Му-му. Бездна Кавказа - стр. 42
– Ясно, начальник.
– Тогда поехали. – Семенов включил камеру и навел объектив на разбитую физиономию кавказца. – Ваше имя и воинское звание?
– Габуния Зураб Вахтангович, полковник государственной безопасности Грузии, – без запинки ответил Кикнадзе.
– С какой целью пытались пересечь государственную границу Российской Федерации?
– Для выполнения задания руководства.
– Расскажите о задании.
Кикнадзе начал рассказывать. Семенов снимал, время от времени задавая наводящие вопросы и внимательно вслушиваясь в ответы, чтобы прервать съемку, как только его «актер» собьется или понесет отсебятину. Впрочем, нужды в этом так и не возникло: этот торгаш с рынка, в пьяном виде изнасиловавший женщину и зарезавший ее вместе с трехлетней дочерью, когда-то, видимо, получил неплохое образование и обладал хорошей памятью, так что текст он заучил едва ли не до последней запятой и воспроизводил с завидной точностью.
Когда последний вопрос был задан и ответ на него получен, полковник просмотрел запись. Кикнадзе тем временем закурил. Вид у него был довольный, прямо как у актера, только что вернувшегося за кулисы со сцены, где он с блеском сыграл трудную роль. Сыграно и впрямь было недурно.
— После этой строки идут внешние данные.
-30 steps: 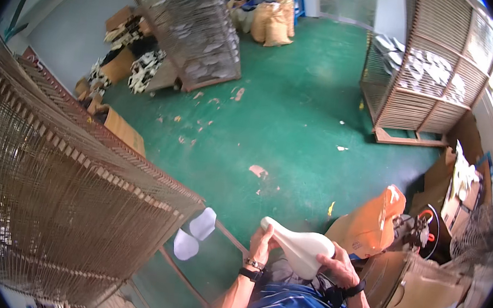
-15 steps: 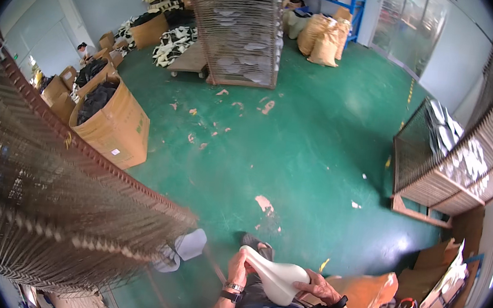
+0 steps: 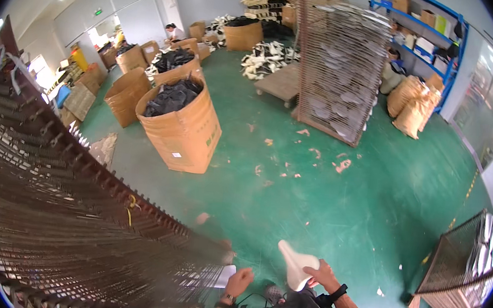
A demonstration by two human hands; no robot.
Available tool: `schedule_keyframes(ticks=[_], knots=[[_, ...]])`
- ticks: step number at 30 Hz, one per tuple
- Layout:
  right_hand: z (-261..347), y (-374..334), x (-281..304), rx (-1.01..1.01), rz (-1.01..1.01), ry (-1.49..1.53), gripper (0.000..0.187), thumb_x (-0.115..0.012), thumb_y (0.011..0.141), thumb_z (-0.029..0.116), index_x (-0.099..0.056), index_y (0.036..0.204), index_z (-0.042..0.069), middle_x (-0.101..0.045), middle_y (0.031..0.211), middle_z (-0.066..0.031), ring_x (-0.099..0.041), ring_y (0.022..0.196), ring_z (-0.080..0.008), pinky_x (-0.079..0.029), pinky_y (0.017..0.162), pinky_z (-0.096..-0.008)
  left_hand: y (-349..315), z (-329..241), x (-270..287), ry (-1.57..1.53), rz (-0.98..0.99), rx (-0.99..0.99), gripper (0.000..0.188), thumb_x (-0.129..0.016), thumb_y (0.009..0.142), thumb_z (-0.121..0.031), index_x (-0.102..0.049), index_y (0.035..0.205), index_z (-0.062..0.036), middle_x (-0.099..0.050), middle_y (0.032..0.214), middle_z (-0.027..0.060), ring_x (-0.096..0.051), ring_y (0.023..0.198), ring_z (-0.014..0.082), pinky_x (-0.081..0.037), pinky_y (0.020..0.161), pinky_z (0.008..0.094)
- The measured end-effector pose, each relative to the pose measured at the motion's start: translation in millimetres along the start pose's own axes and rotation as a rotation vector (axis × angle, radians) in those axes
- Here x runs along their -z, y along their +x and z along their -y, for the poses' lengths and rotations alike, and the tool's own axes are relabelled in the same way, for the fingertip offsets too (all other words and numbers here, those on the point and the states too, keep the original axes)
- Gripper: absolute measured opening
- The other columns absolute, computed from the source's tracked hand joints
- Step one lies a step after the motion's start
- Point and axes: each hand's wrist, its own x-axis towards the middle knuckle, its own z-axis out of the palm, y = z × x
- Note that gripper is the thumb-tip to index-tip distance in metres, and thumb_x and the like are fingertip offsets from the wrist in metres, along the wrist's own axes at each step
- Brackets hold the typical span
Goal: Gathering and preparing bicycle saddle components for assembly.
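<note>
My right hand (image 3: 322, 275) grips the wide end of a white bicycle saddle piece (image 3: 295, 264). Its narrow nose points up and away to the left, over the floor. My left hand (image 3: 240, 281) is off the saddle piece, its fingers curled in with nothing visible in them. Close beside that hand is the end of a tall wire rack (image 3: 186, 268) on the left, where a white sheet-like piece (image 3: 225, 277) shows at the lower shelves. The inner side of my left fingers is hidden.
A large carton of dark pieces (image 3: 186, 129) stands ahead left. Beyond it are a flat trolley (image 3: 281, 84) and a tall loaded rack (image 3: 339, 73). Tan sacks (image 3: 413, 108) lean near blue shelving (image 3: 419, 28). A lower rack (image 3: 457, 266) stands right. Scraps (image 3: 343, 165) litter the green floor.
My left hand has let go of the saddle piece and moved apart from it, while my right hand keeps hold. The view has swung left, toward the near rack and cartons.
</note>
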Motion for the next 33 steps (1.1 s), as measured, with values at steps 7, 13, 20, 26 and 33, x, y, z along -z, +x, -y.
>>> schedule_keyframes(ticks=[7,13,20,26,33], knots=[[37.8,149.0,-62.9,-0.061,0.438,-0.367,0.062,-0.078,0.081,0.053,-0.066,0.1,-0.005,-0.067,0.072,-0.008,-0.062,0.049,-0.0167,-0.049,0.042,-0.0295,-69.5,134.3,-11.4,0.697,-0.102,0.038,0.041,-0.065,0.093,-0.043,-0.067,0.109,-0.0057,-0.07,0.099,0.0182,-0.069,0.09,0.0318,-0.055,0.078,0.0467],[96.6,274.3,-107.0,-0.107,0.753,-0.464,0.051,-0.074,0.08,0.049,-0.065,0.07,0.0,-0.057,0.057,-0.0063,-0.057,0.046,-0.0192,-0.051,0.041,-0.035,26.9,70.2,-48.3,-0.25,-0.407,0.762,0.04,-0.072,0.092,-0.033,-0.059,0.111,-0.0009,-0.063,0.112,0.0171,-0.064,0.094,0.0307,-0.055,0.078,0.0425],[210.1,453.9,-103.9,-0.038,1.106,-0.265,0.044,-0.067,0.087,0.056,-0.072,0.09,0.012,-0.059,0.07,-0.0001,-0.058,0.057,-0.0115,-0.046,0.045,-0.0319,132.6,-61.0,-31.0,-0.61,-0.496,0.864,0.04,-0.065,0.095,-0.028,-0.052,0.123,-0.0019,-0.055,0.126,0.0173,-0.059,0.107,0.0325,-0.053,0.086,0.0454],[499.1,644.3,-65.5,0.372,0.607,0.874,0.047,-0.058,0.101,0.044,-0.055,0.13,0.008,-0.063,0.124,-0.0111,-0.064,0.109,-0.0247,-0.058,0.09,-0.0481,131.3,-100.9,-38.8,-0.839,-0.601,0.957,0.043,-0.059,0.098,-0.023,-0.045,0.133,-0.0027,-0.049,0.137,0.0173,-0.055,0.118,0.0341,-0.052,0.093,0.0479],[528.3,522.5,-97.9,0.494,0.639,0.22,0.055,-0.065,0.1,0.027,-0.047,0.145,0.001,-0.071,0.116,-0.009,-0.068,0.094,-0.0159,-0.059,0.079,-0.0336,59.6,-107.3,-93.3,-1.101,-0.772,1.052,0.048,-0.052,0.102,-0.018,-0.038,0.145,-0.0036,-0.042,0.151,0.0174,-0.05,0.13,0.036,-0.05,0.101,0.0508]])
Семенов подумал, что, если бы получил эту запись из чьих-то рук, да еще и с соответствующими комментариями, она наверняка произвела бы на него впечатление. Конечно, в силу профессиональной привычки он заподозрил бы подделку, но как это проверить? Следов монтажа и каких-либо компьютерных фокусов на записи нет, она подлинная, и это единственный ее параметр, который поддается проверке. Сомнения после такой проверки все равно останутся, но это и к лучшему, потому что запись сделана именно для того, чтобы заставить кое-кого сомневаться во всем на свете…
Выключив камеру, полковник спрятал ее в чехол, а потом снял телефонную трубку и вызвал охранника. Тот вернулся, гремя ключами, и дал арестованному команду на выход. Кикнадзе шагнул в коридор, привычно заложив руки за спину. Прапорщик посторонился, пропуская его, и, прежде чем закрыть дверь, взглянул на Семенова. Полковник едва заметно кивнул, и прапорщик кивнул ему в ответ. Потом дверь закрылась, и стало слышно, как в коридоре охранник лающим голосом профессионального вертухая подает арестованному команды.
Они шли бесконечными коридорами – арестованный с заложенными за спину руками, радующийся, как ловко ему удалось скостить срок, обещавший стать пожизненным, и охранник, весьма довольный подвернувшемуся приработку, который, помимо всего прочего, был ему очень по душе. Дойдя до своей камеры, кавказец привычно замедлил шаг, готовясь стать лицом к стене, но вместо ожидаемой команды послышалась другая:
– Вперед.
– Куда идем, начальник? – удивился Кикнадзе, обернувшись через плечо.
– Разговорчики! – Прапорщик ткнул его в спину концом резиновой дубинки, а затем, неожиданно смягчившись, добавил: – В другую хату тебя приказано перевести. Другая статья – другие соседи, понял?
– А мои вещи?
– Поговори у меня! Будут тебе и вещи, и баба на ночь в оригинальной упаковке…
Миновав решетчатую стальную перегородку, разделявшую секции следственного изолятора, они стали спускаться вниз по громыхающей железной лестнице, пролеты которой были забраны густой металлической сеткой. Это было сделано, чтобы предотвратить возможные самоубийства, и Кикнадзе при виде этой сетки, как обычно, стало не по себе. Сетка красноречиво свидетельствовала о том, что даже те, кто строил это здание, понимали: жизнь здесь может показаться хуже смерти. Ему же оставалось только порадоваться, что его пребывание здесь надолго не затянется. Нет, бывает же на свете такое везение! А всего-то и понадобилось, что повторить в объектив камеры ту чепуху, что была написана на бумажке. Полковник госбезопасности… Ха! Да кто, находясь в здравом уме, поверит, что Реваз Кикнадзе имеет хоть какое-то отношение к спецслужбам?